To do:
Given the listing below, write out exactly the lines starting with the line that has "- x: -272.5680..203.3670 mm" and going on through the line that has "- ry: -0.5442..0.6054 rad", both kept.

·····

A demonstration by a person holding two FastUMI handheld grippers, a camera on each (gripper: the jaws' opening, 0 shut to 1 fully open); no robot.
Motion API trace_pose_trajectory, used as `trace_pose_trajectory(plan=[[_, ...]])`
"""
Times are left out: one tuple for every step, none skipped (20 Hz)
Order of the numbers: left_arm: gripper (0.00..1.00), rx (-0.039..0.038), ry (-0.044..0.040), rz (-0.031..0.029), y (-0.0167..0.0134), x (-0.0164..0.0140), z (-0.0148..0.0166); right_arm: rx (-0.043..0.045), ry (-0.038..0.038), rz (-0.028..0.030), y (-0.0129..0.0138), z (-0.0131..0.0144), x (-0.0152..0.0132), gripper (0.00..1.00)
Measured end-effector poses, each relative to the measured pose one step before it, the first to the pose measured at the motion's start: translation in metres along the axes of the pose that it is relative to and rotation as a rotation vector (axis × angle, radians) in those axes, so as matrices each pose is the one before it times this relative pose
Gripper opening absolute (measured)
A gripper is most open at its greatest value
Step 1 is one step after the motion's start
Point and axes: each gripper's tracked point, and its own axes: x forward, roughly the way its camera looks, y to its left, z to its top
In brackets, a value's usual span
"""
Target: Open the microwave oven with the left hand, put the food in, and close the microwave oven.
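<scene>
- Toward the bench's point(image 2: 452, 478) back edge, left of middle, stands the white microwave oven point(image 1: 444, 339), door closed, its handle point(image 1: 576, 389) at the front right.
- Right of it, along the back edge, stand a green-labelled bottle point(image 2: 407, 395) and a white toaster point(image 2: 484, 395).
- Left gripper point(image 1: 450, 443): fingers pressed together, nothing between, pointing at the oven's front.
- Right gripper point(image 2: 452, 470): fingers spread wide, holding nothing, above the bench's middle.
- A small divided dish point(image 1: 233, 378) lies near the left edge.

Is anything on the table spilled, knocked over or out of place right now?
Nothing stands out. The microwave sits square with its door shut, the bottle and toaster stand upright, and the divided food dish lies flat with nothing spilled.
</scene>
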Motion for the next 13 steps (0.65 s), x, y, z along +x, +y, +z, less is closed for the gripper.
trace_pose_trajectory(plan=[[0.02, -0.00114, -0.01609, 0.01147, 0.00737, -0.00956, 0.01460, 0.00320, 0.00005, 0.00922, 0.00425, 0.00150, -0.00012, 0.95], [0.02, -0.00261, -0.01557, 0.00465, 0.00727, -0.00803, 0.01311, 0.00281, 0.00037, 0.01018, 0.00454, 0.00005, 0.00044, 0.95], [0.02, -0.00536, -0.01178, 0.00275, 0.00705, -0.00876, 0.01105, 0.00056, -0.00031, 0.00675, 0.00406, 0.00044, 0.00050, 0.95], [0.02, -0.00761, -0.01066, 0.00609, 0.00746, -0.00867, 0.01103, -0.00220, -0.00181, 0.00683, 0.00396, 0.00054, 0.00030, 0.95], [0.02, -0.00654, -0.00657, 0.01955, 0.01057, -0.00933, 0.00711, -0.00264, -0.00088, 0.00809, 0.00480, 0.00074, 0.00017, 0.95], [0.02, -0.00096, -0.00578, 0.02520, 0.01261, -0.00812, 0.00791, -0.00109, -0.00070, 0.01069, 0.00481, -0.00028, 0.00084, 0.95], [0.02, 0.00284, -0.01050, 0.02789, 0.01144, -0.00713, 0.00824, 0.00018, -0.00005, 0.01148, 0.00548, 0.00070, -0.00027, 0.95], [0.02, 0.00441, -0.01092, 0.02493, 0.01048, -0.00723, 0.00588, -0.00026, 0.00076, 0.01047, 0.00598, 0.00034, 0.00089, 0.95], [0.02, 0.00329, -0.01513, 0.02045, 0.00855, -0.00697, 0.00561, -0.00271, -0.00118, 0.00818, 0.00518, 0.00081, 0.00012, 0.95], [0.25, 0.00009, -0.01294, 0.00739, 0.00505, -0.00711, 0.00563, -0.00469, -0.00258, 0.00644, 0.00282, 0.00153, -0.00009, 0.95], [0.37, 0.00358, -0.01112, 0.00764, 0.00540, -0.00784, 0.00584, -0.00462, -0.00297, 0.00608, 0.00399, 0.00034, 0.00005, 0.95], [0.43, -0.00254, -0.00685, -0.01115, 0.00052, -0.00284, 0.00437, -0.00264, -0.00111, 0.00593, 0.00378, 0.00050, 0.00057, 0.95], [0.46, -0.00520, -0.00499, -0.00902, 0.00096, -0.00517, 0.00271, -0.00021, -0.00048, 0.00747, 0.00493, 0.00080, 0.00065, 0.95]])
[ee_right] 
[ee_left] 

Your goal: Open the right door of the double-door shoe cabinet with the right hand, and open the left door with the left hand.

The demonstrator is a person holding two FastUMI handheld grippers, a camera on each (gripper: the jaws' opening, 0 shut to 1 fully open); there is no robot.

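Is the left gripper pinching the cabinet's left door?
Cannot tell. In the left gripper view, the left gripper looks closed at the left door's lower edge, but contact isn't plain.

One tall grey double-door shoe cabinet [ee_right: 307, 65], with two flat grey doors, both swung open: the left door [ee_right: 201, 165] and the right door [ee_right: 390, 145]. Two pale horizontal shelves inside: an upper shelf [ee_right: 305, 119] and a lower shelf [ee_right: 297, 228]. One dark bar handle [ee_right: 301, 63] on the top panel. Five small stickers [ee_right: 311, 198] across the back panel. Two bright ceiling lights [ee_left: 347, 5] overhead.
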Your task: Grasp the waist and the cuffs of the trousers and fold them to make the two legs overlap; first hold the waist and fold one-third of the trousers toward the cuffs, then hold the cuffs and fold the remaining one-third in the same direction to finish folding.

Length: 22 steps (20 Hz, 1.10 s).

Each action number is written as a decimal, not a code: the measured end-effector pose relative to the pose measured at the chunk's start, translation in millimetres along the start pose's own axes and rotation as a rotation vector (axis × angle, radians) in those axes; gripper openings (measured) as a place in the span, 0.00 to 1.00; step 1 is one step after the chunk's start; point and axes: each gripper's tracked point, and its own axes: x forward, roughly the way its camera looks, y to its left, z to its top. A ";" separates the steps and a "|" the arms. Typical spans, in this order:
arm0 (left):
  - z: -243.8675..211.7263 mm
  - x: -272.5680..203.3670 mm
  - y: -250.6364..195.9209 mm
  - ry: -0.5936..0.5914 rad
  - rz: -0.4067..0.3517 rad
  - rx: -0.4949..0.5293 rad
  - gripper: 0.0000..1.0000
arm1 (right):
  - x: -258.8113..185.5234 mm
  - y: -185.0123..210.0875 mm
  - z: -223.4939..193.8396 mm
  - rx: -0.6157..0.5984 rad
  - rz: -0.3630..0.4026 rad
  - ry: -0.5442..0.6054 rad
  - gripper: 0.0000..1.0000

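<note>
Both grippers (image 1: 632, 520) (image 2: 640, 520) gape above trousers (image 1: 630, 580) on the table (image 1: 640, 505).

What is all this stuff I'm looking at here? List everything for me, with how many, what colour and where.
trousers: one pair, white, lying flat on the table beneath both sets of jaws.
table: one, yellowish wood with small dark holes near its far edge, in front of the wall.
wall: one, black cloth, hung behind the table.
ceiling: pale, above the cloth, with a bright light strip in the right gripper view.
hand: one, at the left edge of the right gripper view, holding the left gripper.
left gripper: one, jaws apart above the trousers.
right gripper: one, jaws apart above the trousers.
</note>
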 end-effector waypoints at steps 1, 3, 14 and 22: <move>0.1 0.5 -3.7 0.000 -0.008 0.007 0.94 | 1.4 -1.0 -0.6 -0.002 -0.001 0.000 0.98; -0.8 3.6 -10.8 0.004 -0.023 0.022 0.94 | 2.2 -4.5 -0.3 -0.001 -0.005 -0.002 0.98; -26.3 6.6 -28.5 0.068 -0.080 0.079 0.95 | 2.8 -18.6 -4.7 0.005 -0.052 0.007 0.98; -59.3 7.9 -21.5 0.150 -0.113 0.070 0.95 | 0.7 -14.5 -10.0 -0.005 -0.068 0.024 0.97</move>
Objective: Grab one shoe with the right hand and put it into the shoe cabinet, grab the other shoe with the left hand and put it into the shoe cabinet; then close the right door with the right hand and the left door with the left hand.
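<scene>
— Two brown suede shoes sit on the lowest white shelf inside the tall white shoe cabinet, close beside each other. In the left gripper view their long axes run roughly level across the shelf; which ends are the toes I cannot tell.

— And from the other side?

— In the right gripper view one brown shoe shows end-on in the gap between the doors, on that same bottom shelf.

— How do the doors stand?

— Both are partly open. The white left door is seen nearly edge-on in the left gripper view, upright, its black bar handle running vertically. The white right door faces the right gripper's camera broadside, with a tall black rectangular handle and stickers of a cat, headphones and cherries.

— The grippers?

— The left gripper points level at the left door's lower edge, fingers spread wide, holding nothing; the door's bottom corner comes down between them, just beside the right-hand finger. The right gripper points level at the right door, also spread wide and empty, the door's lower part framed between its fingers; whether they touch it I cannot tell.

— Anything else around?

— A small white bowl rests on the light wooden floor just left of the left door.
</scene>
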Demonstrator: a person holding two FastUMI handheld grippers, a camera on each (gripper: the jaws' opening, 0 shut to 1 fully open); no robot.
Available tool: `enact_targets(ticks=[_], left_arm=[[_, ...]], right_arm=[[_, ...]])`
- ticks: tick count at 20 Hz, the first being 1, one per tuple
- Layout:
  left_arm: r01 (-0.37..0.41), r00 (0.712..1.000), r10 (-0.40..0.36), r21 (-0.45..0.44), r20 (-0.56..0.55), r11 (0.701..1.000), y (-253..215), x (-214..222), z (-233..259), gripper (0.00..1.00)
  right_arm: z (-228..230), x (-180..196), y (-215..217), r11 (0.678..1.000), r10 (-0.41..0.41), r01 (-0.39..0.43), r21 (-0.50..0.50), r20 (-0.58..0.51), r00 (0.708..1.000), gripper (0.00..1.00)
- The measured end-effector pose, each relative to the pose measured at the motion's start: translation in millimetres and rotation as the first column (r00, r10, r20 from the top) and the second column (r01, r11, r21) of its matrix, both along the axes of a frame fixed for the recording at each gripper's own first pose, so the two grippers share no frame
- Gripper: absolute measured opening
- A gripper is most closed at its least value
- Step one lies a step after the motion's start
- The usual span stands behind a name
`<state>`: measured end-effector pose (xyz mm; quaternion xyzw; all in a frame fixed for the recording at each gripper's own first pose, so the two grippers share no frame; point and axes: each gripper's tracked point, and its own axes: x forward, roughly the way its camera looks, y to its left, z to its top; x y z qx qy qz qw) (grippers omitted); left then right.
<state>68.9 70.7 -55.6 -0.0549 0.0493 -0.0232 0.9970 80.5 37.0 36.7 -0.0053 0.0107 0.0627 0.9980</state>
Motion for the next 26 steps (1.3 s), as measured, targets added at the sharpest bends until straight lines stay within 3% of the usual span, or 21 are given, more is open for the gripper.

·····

Task result:
  - x: -272.5680..203.3670 mm
  - y: -250.6364..195.9209 mm
  - ry: -0.5936..0.5914 rad
  - rz: -0.4067..0.3517 rad
  - rx: -0.4949..0.5293 rad
  - gripper: 0.0000..1.0000
arm1 (right):
  - x: -258.8113..185.5234 mm
  - y: -185.0123..210.0875 mm
  - z: -223.4939..193.8396 mm
  - rx: -0.6157..0.5984 rad
  - rz: -0.3630..0.4026 rad
  - ry: -0.5442..0.6054 rad

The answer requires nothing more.